Johan Cruijff briefe ses joueurs du Barça, dont un certain Pep Guardiola.
Johan Cruijff briefe ses joueurs du Barça, dont un certain Pep Guardiola.© BELGAIMAGE

J’en ai mémorisé quelques unes:

– Les vrais leaders ne se plaignent pas de leurs coéquipiers, ils calculent leurs erreurs à l’avance.

– Quand on a le ballon, il faut agrandir le terrain. Quand on ne l’a pas, il faut le rétrécir.

– Le premier attaquant est aussi le premier défenseur. Le gardien est le premier attaquant.

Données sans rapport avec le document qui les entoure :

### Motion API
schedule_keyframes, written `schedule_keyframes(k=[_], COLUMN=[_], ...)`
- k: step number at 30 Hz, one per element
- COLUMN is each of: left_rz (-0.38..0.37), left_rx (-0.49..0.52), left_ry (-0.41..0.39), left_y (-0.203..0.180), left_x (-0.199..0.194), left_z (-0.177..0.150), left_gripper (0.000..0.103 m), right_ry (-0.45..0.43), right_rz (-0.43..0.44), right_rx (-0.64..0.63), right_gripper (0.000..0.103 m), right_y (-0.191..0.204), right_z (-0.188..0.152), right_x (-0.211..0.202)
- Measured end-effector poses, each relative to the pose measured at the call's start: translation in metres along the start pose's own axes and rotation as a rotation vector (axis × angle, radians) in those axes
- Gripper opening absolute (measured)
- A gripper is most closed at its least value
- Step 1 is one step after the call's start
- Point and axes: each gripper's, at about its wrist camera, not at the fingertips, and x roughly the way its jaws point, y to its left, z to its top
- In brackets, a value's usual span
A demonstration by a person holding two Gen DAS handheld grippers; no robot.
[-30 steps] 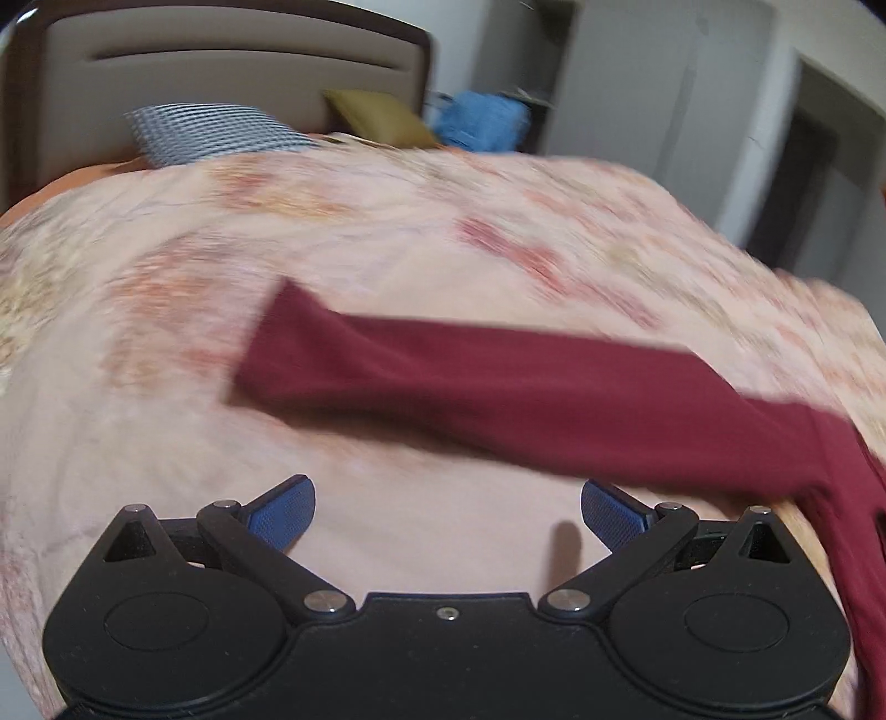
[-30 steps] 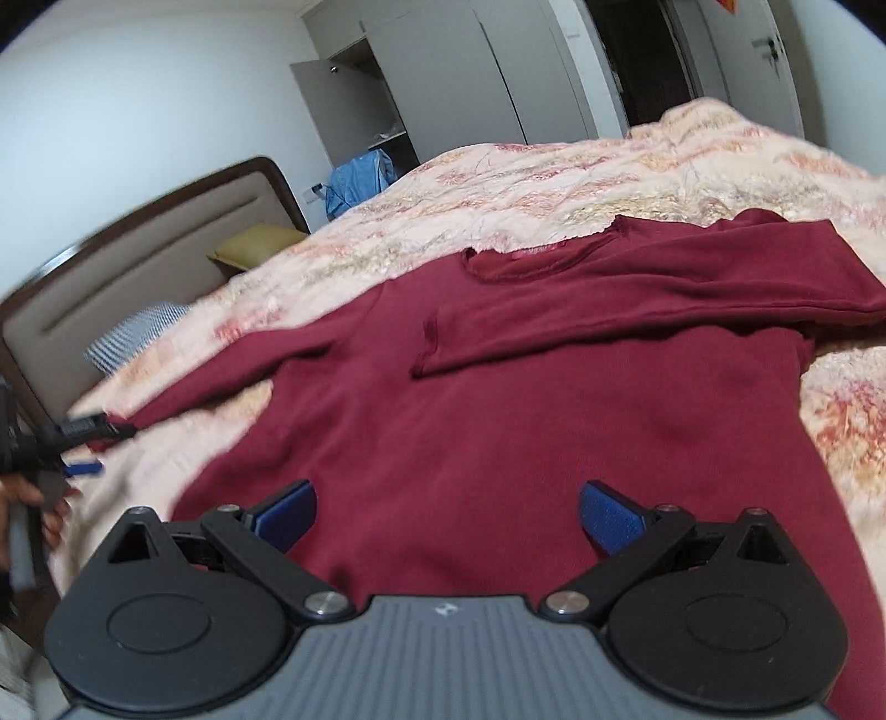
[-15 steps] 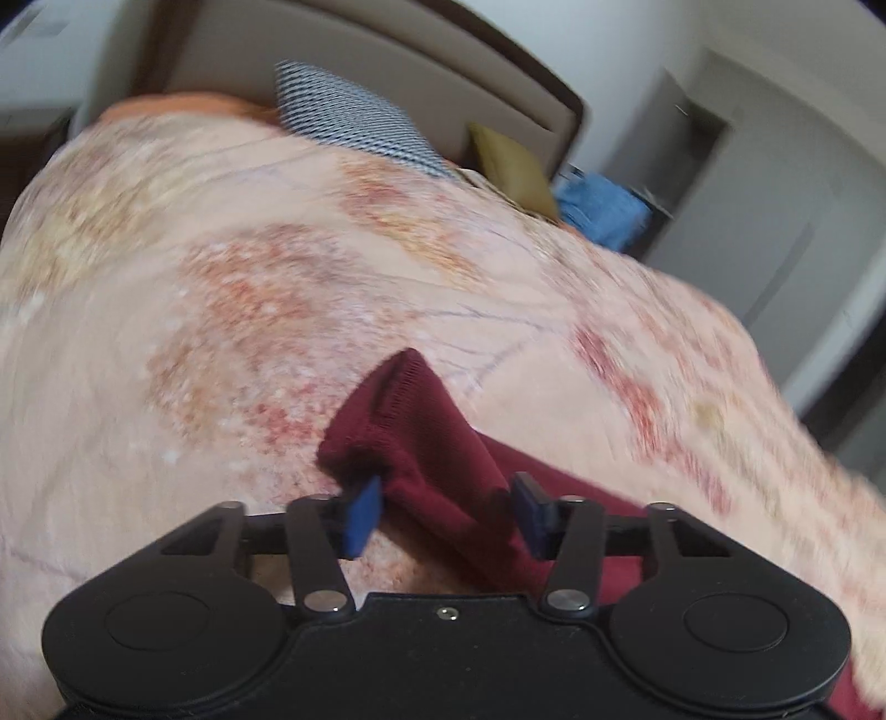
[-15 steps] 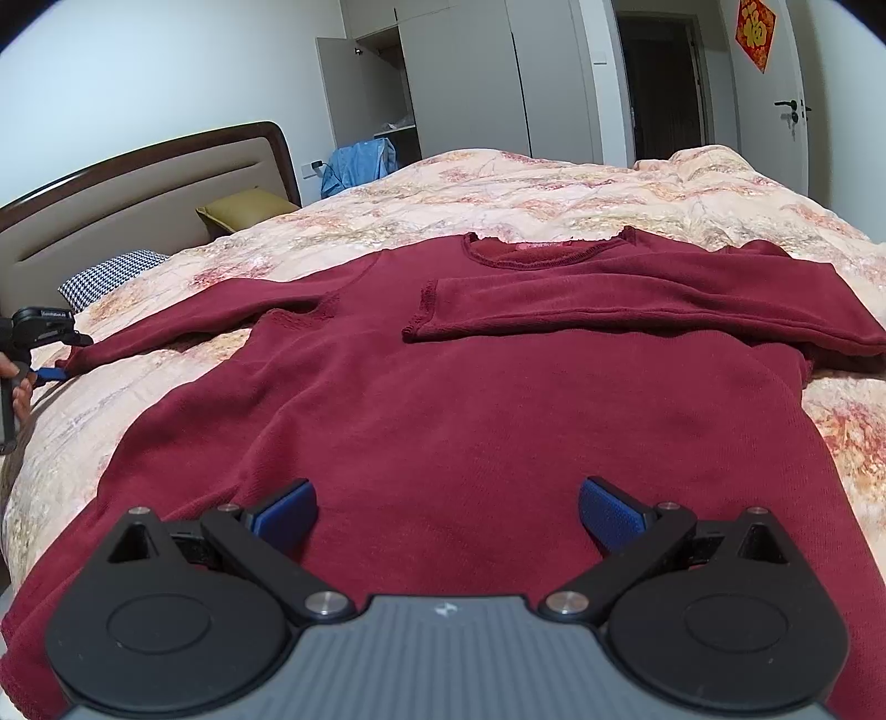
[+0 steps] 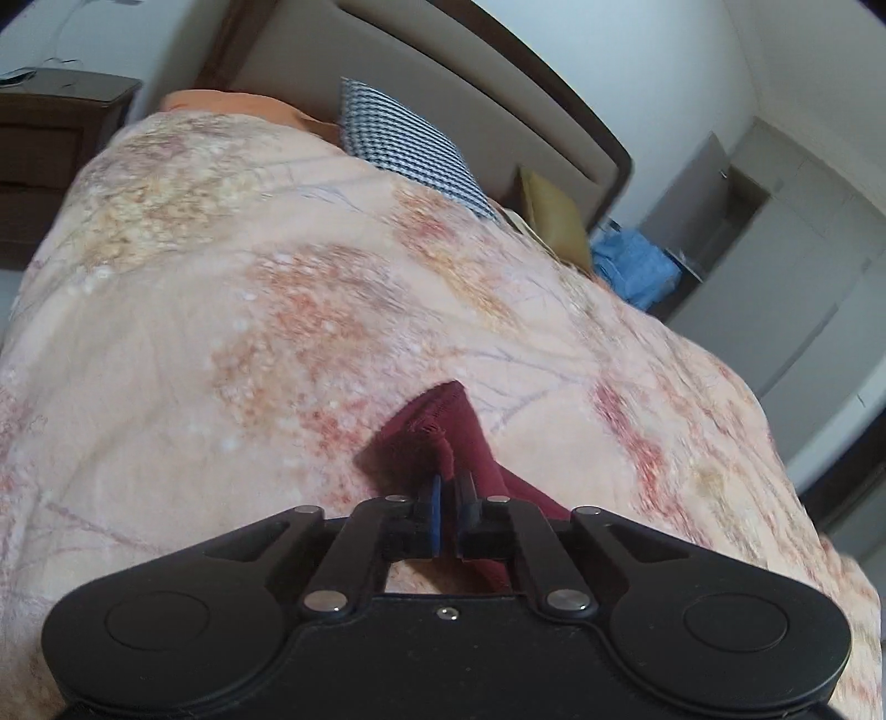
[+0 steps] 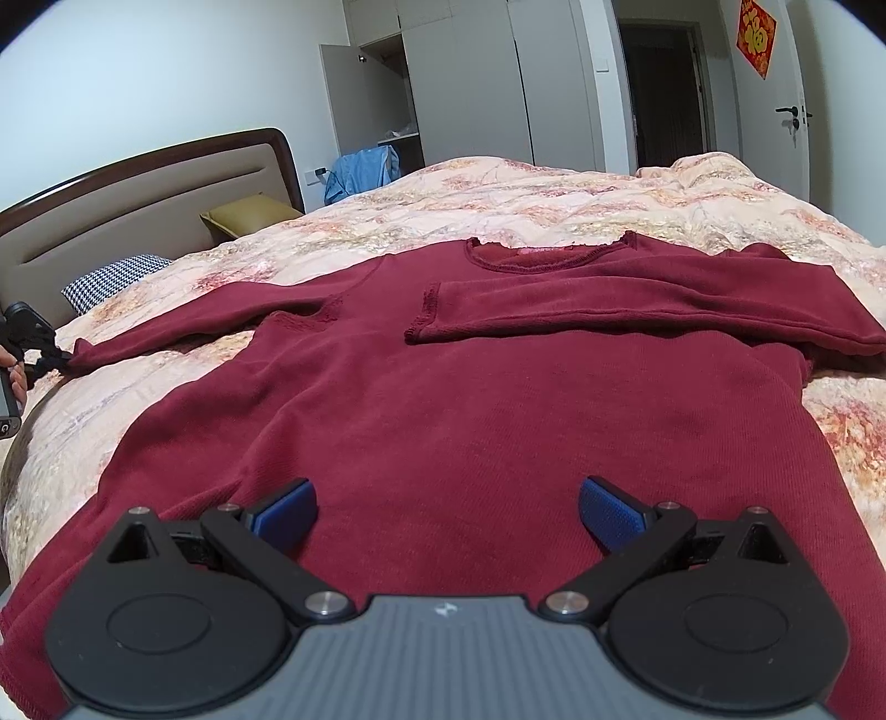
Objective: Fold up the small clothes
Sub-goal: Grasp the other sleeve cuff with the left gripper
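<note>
maroon sweater (image 6: 498,421) on quilt (image 6: 554,194) (bed)

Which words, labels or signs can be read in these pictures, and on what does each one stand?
"福": gold character on the red diamond decoration on the wall, above the door.
Small pale logo mark on the right hand-held gripper's grey body: a symbol, no letters.
Nothing readable in the left wrist view.
</note>
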Motion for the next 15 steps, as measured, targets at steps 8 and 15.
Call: schedule_keyframes(k=[8,15], left_rz=[-0.043,-0.033], left_rx=[-0.049,-0.063], left_ry=[0.057,-0.026], left_y=[0.007,0.002], left_x=[0.01,0.003], left_z=[-0.008,-0.008], left_gripper=[0.047,0.003], right_ry=[-0.004,-0.01], right_rz=[0.0,0.004], right_rx=[-0.003,0.003], right_gripper=[0.103,0.103], right_y=[-0.001,-0.002], right_z=[-0.001,-0.001], right_x=[-0.001,-0.002])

– Le timing, c’est un seul moment. Vous êtes trop tard à tous les autres moments.

– Important: il ne faut pas choisir les onze meilleurs joueurs, car alors on n’a pas la meilleure équipe.

Tout cela est très simple et très clair. Ou, comme il le disait lui-même: « Vous le verrez quand vous aurez compris ».

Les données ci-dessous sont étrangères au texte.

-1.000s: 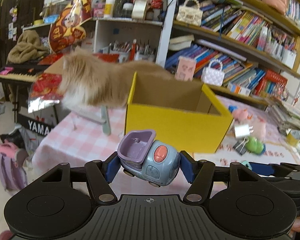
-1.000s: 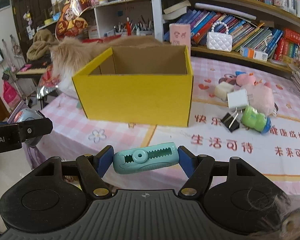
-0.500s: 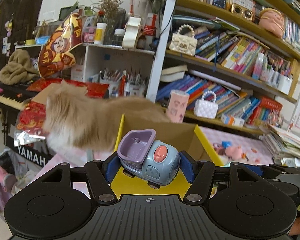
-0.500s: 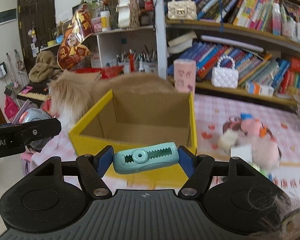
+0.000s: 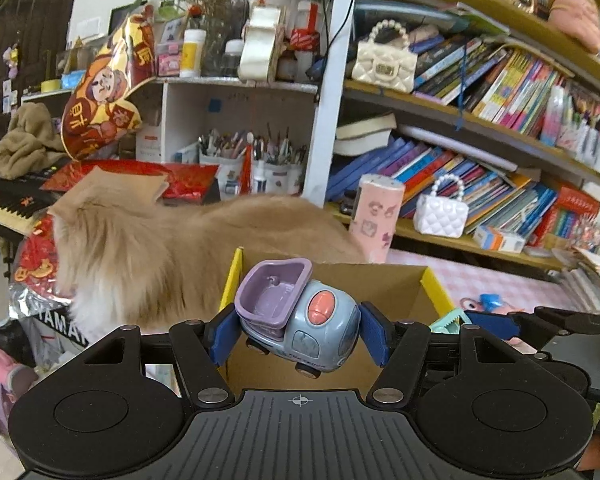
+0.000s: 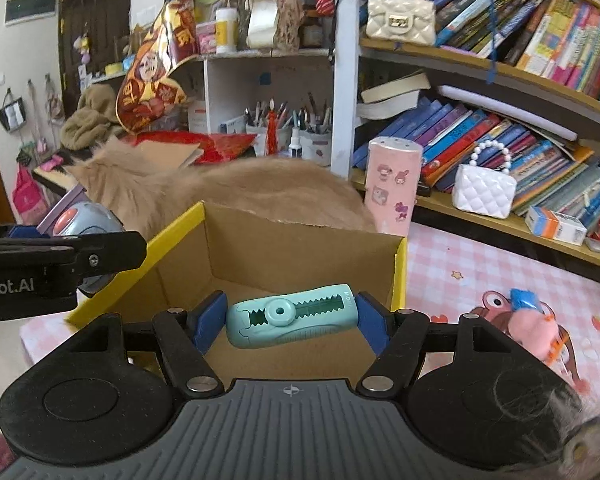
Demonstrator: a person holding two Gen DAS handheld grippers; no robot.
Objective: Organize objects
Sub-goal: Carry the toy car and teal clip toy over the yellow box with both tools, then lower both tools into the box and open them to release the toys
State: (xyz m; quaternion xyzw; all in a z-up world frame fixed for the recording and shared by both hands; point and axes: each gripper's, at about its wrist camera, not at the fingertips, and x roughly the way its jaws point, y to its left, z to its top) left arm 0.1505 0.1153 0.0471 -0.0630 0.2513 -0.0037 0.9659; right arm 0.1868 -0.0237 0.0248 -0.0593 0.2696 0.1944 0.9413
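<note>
Left wrist view: left gripper (image 5: 299,332) has its jaws clenched on a smooth plastic toy truck (image 5: 300,316), hovering at the near edge of the open cardboard box (image 6: 300,248). Right gripper (image 6: 288,318) grasps a ridged teal eraser (image 6: 292,316) above the box interior. Next, I judge, both should release inside, clear of the fluffy cat (image 5: 160,248).
</note>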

Vous avez travaillé aux Pays-Bas, mais vous n’y étiez pas vraiment partisan du 4-3-3, qui est élevé au rang de religion là-bas.

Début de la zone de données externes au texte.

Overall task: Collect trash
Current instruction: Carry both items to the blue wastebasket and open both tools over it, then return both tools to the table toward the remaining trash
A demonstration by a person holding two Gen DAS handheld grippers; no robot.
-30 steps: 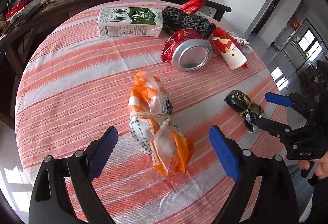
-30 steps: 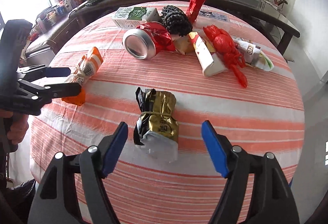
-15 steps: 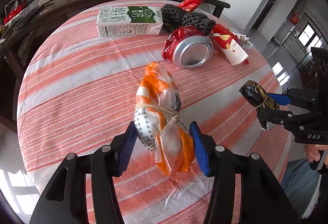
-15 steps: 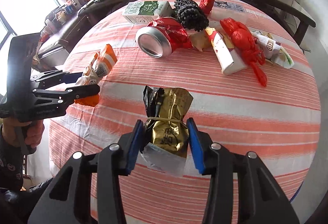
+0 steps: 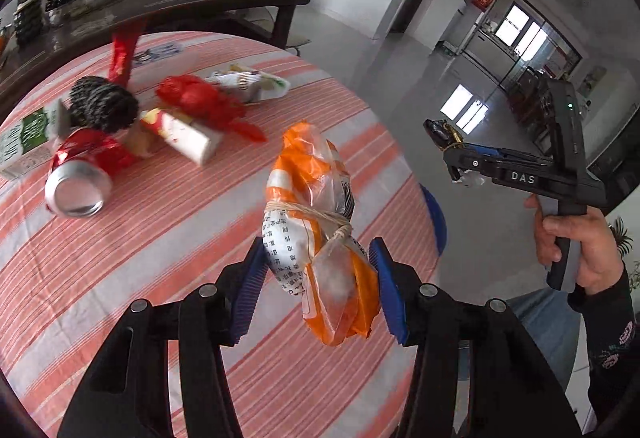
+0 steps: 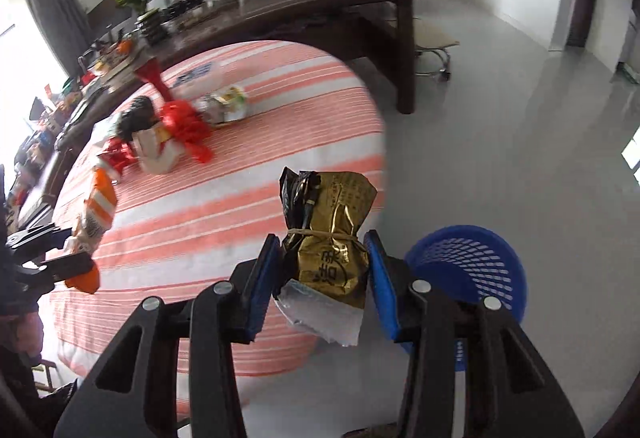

BRYS: Rinus Michels était partisan de triangles. Le 4-3-3 est le système qui s’y prête le mieux, mais depuis, le football a énormément évolué. OHL évolue en 4-3-3 ces derniers temps, mais ce n’est pas le même 4-3-3 qu’il y a trente ans. Dans le modèle original, on respectait davantage ses positions. Maintenant, notre avant redescend parfois plus bas dans l’entrejeu, les joueurs passent du flanc gauche au droit et vice-versa de sorte qu’on ne se retrouve plus à deux contre un sur le flanc, mais parfois à quatre ou cinq.

Si vous deviez résumer Cruijff en deux phrases, que diriez-vous?

BRYS: C’était un homme qui alliait génie, charisme et beauté dans son jeu, comme footballeur puis comme entraîneur. Un partisan d’un football total au sein duquel chaque joueur doit être capable de s’acquitter de tout.

Hein Vanhaezebrouck, coach de Gand

Que représentait Johan Cruijff pour vous?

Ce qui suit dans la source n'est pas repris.